Task directions »
A verbatim repeat of the lines below is required, with the pictures removed.
..............................
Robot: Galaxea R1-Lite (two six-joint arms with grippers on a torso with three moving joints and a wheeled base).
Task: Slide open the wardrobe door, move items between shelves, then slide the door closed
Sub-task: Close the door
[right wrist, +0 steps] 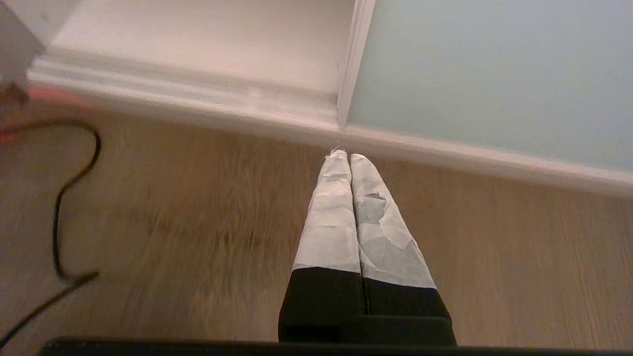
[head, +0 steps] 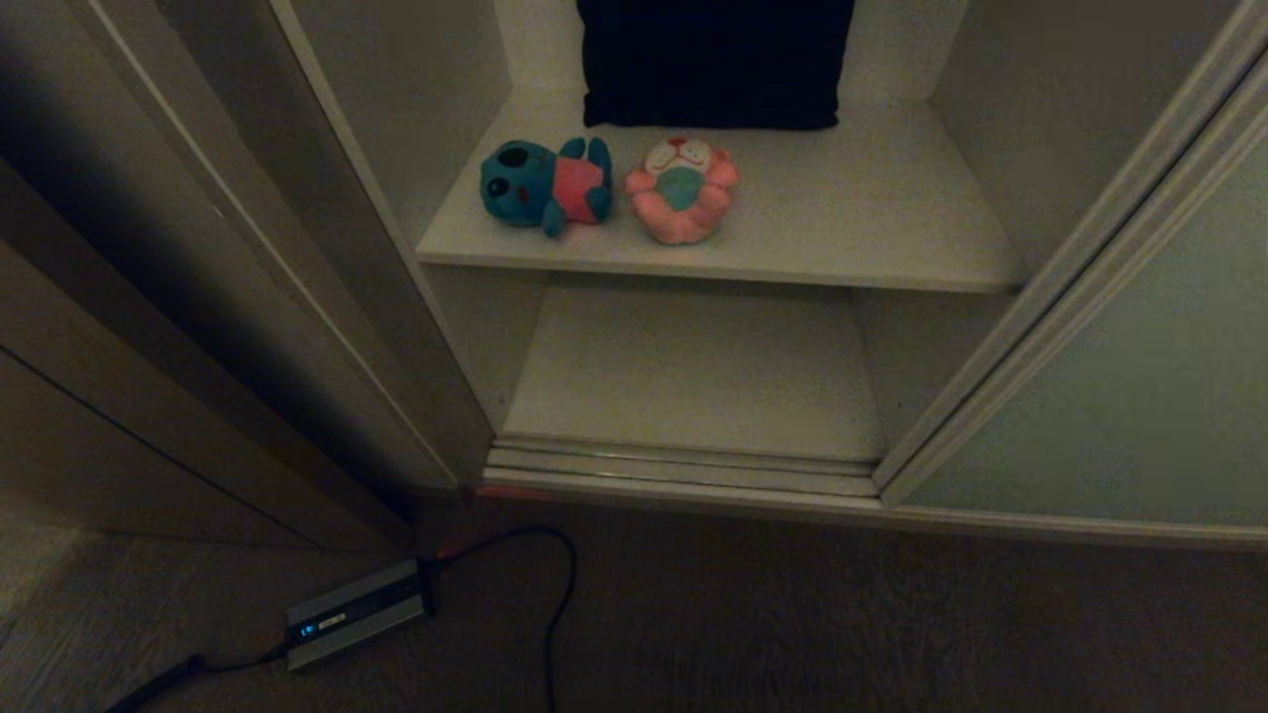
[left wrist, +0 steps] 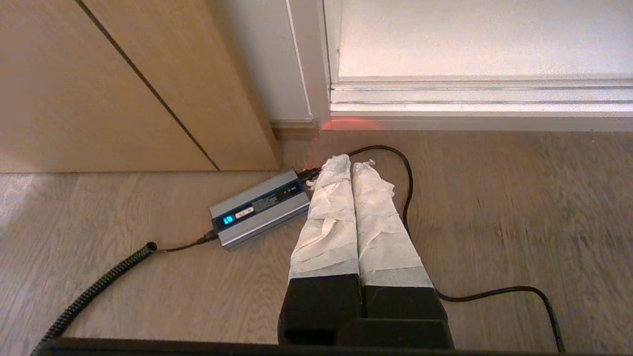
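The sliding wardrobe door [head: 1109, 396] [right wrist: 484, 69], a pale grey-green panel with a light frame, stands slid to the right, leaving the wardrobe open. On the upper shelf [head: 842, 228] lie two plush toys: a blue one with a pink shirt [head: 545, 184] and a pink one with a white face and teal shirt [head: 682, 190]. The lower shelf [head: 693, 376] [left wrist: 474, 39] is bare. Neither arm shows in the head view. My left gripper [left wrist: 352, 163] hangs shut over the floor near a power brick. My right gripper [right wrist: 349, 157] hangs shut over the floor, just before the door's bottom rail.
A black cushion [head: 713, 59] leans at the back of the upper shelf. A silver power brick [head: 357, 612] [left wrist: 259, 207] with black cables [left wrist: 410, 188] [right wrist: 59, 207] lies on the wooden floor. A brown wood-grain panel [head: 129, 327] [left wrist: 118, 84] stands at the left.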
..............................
Task answer »
Robot: Galaxea R1-Lite (two six-joint arms with grippers on a torso with three moving joints and a wheeled base).
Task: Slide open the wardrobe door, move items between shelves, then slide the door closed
Sub-task: Close the door
[right wrist, +0 steps] 
[head, +0 steps] 
[left wrist, +0 steps] 
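The sliding wardrobe door [head: 1109, 396] [right wrist: 484, 69], a pale grey-green panel with a light frame, stands slid to the right, leaving the wardrobe open. On the upper shelf [head: 842, 228] lie two plush toys: a blue one with a pink shirt [head: 545, 184] and a pink one with a white face and teal shirt [head: 682, 190]. The lower shelf [head: 693, 376] [left wrist: 474, 39] is bare. Neither arm shows in the head view. My left gripper [left wrist: 352, 163] hangs shut over the floor near a power brick. My right gripper [right wrist: 349, 157] hangs shut over the floor, just before the door's bottom rail.
A black cushion [head: 713, 59] leans at the back of the upper shelf. A silver power brick [head: 357, 612] [left wrist: 259, 207] with black cables [left wrist: 410, 188] [right wrist: 59, 207] lies on the wooden floor. A brown wood-grain panel [head: 129, 327] [left wrist: 118, 84] stands at the left.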

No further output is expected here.